# Delivery to a business that only accepts deliveries until 4:20 PM



## BigJohn (Jan 27, 2016)

Does Amazon Flex route deliveries so that deliveries to businesses are done BEFORE closing time?


----------



## nighthawk398 (Jul 21, 2015)

No


----------



## ScubaMark (Oct 5, 2017)

Amazon routing TRIES to send you on a most direct route. Whether it is a circuitous or out and back, but it does not consider closure times. The sorters don’t even know times. I got 11 packages today for downtown Dallas high rises, all closed at 6. They were at the end of a 5-8 block. 

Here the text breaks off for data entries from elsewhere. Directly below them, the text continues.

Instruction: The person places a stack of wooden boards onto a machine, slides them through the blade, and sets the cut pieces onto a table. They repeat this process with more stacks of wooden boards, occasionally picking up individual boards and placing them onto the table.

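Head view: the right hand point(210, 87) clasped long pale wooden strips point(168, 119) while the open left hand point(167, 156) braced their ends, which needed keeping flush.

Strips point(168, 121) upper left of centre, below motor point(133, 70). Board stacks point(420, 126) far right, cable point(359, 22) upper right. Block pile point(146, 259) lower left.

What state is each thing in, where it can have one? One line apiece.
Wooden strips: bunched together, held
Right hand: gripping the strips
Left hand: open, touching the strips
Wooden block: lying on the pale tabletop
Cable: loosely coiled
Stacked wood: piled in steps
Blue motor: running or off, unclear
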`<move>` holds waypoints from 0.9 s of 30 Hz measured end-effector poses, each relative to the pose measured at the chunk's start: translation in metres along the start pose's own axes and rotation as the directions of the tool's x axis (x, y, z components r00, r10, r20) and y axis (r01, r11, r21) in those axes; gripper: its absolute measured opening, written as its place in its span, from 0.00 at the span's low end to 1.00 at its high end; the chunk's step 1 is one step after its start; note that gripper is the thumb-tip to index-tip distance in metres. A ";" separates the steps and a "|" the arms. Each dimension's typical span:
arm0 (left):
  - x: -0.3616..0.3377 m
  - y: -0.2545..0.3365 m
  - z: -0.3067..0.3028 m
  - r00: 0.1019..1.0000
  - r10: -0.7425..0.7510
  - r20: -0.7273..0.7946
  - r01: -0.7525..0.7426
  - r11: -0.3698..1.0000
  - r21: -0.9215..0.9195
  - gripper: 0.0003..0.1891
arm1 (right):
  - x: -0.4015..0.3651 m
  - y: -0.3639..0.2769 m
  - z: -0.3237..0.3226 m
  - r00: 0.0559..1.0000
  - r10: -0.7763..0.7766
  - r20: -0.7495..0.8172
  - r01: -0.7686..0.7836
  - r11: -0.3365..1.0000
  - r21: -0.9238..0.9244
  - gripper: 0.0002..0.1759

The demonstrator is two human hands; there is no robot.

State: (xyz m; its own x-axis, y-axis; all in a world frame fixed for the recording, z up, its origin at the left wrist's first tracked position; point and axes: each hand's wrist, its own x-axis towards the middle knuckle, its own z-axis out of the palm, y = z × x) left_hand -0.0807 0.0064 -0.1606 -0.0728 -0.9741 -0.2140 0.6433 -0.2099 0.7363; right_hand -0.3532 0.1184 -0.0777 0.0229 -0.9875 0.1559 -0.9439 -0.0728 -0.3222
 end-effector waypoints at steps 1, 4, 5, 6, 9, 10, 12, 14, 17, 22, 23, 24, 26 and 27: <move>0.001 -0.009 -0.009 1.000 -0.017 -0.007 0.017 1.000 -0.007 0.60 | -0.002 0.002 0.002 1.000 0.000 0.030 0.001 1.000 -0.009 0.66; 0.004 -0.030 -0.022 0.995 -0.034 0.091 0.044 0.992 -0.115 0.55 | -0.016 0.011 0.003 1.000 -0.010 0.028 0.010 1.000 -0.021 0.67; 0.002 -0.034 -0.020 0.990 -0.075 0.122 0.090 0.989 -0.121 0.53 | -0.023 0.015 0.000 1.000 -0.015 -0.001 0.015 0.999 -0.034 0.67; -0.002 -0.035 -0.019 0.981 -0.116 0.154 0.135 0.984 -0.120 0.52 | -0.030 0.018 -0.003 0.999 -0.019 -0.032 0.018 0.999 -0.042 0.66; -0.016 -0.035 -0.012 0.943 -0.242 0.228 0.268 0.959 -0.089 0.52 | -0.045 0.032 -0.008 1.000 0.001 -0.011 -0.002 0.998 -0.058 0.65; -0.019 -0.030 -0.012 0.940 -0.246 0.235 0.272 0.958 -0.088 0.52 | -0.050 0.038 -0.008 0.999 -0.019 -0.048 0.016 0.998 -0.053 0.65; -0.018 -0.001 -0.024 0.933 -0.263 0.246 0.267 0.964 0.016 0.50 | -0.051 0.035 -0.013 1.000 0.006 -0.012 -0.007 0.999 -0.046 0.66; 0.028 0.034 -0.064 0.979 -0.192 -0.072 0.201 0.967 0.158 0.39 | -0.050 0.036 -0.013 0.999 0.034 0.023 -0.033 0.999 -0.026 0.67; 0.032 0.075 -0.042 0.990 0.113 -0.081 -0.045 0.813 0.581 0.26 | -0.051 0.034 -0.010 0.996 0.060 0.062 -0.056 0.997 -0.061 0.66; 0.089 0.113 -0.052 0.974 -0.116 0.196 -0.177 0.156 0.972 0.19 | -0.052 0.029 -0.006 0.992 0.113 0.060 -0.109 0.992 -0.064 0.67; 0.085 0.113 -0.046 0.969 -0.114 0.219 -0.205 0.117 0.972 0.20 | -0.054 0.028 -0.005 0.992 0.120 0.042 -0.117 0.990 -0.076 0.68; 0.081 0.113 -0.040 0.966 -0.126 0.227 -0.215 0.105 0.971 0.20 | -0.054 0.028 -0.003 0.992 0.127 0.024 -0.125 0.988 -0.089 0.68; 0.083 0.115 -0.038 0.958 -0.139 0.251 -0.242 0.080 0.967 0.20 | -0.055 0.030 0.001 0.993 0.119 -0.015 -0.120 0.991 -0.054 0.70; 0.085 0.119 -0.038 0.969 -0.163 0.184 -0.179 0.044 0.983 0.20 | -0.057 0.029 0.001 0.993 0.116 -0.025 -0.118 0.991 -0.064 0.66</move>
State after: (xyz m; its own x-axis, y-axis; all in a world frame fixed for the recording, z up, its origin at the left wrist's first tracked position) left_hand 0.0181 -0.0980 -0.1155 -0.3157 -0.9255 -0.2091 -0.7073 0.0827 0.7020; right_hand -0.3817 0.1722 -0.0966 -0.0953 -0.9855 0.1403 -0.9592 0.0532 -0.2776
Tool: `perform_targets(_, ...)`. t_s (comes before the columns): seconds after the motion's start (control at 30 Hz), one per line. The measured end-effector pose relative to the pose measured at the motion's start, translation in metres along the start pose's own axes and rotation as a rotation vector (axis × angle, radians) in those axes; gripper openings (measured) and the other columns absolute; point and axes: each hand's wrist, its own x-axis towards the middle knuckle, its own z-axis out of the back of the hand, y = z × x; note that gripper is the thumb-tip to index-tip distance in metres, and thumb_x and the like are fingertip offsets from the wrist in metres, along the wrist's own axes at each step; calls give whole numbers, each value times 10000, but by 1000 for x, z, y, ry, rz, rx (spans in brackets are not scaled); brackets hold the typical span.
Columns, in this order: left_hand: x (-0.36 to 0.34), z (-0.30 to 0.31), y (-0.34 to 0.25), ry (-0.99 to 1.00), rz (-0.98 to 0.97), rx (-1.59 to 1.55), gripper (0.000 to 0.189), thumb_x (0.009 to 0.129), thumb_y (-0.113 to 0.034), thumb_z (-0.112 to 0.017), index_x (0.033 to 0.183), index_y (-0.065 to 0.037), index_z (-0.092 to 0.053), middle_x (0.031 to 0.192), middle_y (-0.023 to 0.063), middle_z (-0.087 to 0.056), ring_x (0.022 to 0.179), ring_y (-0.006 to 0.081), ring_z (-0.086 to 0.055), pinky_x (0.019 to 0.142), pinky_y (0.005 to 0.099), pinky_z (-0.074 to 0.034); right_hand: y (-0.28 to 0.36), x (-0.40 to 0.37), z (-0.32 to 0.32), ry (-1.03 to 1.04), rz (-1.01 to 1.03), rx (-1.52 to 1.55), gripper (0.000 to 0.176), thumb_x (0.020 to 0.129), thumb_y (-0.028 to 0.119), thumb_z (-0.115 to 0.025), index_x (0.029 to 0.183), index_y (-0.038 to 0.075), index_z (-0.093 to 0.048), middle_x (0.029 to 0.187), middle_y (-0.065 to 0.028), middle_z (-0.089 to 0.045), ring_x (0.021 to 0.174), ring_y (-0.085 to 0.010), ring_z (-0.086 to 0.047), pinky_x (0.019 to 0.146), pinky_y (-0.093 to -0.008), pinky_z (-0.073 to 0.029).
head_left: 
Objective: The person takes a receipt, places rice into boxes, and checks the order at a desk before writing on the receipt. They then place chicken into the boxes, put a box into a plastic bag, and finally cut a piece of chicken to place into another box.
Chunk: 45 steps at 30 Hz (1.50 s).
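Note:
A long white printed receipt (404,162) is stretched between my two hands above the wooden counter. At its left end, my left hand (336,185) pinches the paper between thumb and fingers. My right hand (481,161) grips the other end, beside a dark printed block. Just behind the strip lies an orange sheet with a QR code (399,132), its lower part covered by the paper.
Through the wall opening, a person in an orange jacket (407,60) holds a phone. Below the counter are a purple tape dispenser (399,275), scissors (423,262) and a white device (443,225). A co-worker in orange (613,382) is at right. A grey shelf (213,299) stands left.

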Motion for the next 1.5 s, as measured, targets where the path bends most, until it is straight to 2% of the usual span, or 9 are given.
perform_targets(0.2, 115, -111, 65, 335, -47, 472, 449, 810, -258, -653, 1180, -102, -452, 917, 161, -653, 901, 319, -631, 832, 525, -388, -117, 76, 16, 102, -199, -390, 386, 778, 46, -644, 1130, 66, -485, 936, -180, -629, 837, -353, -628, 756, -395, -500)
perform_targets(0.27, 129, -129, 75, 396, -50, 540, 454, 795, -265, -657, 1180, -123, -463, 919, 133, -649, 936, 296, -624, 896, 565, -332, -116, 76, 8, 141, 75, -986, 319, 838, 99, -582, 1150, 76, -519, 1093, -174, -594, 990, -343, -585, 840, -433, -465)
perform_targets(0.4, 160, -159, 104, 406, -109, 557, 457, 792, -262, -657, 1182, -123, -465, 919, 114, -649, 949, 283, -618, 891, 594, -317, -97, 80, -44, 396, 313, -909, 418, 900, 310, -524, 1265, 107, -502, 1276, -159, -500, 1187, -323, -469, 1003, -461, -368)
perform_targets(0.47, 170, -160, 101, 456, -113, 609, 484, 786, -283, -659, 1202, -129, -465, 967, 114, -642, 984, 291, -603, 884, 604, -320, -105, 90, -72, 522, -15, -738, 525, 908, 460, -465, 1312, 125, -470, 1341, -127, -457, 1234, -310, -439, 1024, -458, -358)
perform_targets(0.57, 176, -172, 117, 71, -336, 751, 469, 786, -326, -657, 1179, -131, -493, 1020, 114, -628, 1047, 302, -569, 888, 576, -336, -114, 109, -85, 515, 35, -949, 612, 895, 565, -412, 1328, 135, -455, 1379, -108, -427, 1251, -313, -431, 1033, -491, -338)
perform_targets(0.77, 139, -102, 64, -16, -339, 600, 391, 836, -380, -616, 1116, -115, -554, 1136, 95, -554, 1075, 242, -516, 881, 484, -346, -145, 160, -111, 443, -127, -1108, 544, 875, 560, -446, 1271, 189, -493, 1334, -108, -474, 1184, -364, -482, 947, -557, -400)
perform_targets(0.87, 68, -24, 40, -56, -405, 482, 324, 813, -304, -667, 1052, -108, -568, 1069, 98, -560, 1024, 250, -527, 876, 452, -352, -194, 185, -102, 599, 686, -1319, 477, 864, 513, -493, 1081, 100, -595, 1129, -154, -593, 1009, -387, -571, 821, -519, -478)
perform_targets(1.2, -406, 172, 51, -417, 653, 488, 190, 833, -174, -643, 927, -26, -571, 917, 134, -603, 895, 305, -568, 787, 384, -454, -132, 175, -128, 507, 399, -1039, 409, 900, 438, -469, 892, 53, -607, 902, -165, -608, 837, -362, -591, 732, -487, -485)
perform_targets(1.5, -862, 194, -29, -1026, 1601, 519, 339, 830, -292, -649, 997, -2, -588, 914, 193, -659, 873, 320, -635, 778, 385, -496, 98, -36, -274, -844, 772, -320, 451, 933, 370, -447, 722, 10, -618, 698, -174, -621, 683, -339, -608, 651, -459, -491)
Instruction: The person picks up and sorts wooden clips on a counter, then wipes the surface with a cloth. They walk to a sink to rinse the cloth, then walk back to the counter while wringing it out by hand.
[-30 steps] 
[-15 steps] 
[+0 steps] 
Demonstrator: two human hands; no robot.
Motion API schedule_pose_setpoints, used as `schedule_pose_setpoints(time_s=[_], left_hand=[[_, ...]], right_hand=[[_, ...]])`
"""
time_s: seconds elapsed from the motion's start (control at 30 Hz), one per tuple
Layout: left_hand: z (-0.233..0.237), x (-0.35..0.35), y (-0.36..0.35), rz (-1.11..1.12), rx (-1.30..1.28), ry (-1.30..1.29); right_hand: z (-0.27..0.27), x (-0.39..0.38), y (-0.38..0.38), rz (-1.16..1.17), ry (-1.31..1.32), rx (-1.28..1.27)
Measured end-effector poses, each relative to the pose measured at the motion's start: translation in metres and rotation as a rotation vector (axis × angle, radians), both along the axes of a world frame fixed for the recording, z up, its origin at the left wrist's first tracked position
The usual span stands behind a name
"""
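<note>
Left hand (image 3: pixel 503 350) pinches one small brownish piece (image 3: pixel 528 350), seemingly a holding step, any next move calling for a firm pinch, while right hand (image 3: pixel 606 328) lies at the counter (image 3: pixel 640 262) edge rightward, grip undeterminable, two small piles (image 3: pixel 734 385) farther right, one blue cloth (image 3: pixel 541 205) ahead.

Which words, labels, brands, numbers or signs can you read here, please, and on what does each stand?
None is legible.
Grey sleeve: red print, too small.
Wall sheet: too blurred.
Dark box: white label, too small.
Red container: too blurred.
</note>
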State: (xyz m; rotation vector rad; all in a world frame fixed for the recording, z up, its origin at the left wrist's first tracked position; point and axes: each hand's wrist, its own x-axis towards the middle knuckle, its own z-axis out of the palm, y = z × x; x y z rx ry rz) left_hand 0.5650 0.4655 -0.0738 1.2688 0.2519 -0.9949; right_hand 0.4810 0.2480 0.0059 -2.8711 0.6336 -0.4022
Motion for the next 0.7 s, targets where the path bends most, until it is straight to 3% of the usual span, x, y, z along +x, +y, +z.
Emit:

Nothing stops you from running the block however you feel is most efficient for you, or to hit early closures. Your call.


----------



## BigJohn (Jan 27, 2016)

ScubaMark said:


> Nothing stops you from running the block however you feel is most efficient for you, or to hit early closures. Your call.


Thanks


----------



## Ted L. (Jun 8, 2017)

On the new labels is there any way to see if it is a business delivery?


----------



## oicu812 (Aug 29, 2016)

Ted L. said:


> On the new labels is there any way to see if it is a business delivery?


Even on the old labels, there was nothing that says it's a business or not unless you see a business name and/or a suite, floor, box, etc.


----------



## nighthawk398 (Jul 21, 2015)

oicu812 said:


> Even on the old labels, there was nothing that says it's a business or not unless you see a business name and/or a suite, floor, box, etc.


On old labels I used to see a BIG C for commercial


----------



## oicu812 (Aug 29, 2016)

Nope never seen those. I have a bunch of pictures of labels, some were commercial and none have that big C. E, P and S only.


----------



## Ted L. (Jun 8, 2017)

IIRC, E was commercial, P was a normal residential, and S was same day. There were other codes but I never knew all of them.


----------



## oicu812 (Aug 29, 2016)

E is not commercial. I've had plenty of the E that went to apartments and in the evening. I thought it was economy for the cheapest Amazon shipping but it could mean express as told to me by a blue vest. Most but not all were padded envelopes. P is standard shipping that went to residential and commercial.


----------